* _Assigned task_
What is needed is an exact printout of all the data.

--- START ---

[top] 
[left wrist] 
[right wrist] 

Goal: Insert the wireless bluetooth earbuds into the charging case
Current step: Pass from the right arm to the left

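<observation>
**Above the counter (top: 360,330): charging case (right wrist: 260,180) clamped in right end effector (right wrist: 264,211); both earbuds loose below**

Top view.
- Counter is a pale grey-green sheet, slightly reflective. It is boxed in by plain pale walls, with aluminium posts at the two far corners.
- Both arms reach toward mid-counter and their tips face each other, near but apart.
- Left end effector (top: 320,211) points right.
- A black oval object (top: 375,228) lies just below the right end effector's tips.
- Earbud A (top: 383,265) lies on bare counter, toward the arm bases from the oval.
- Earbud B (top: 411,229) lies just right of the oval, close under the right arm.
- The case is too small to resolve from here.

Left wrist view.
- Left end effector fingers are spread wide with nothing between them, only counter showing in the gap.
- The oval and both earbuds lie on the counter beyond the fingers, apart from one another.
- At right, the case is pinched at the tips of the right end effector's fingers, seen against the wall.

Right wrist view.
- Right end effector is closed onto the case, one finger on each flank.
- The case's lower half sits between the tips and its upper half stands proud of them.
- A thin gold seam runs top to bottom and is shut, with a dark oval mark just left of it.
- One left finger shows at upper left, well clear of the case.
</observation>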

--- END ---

* _Task solution_
[top] 
[left wrist] 
[right wrist] 

Goal: Insert the wireless bluetooth earbuds into the charging case
Current step: Pass from the right arm to the left

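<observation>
**Above the counter (top: 360,330): charging case (right wrist: 260,180) clamped in right end effector (right wrist: 264,211); both earbuds loose below**

Top view.
- Counter is a pale grey-green sheet, slightly reflective. It is boxed in by plain pale walls, with aluminium posts at the two far corners.
- Both arms reach toward mid-counter and their tips face each other, near but apart.
- Left end effector (top: 320,211) points right.
- A black oval object (top: 375,228) lies just below the right end effector's tips.
- Earbud A (top: 383,265) lies on bare counter, toward the arm bases from the oval.
- Earbud B (top: 411,229) lies just right of the oval, close under the right arm.
- The case is too small to resolve from here.

Left wrist view.
- Left end effector fingers are spread wide with nothing between them, only counter showing in the gap.
- The oval and both earbuds lie on the counter beyond the fingers, apart from one another.
- At right, the case is pinched at the tips of the right end effector's fingers, seen against the wall.

Right wrist view.
- Right end effector is closed onto the case, one finger on each flank.
- The case's lower half sits between the tips and its upper half stands proud of them.
- A thin gold seam runs top to bottom and is shut, with a dark oval mark just left of it.
- One left finger shows at upper left, well clear of the case.
</observation>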

The output is now finished.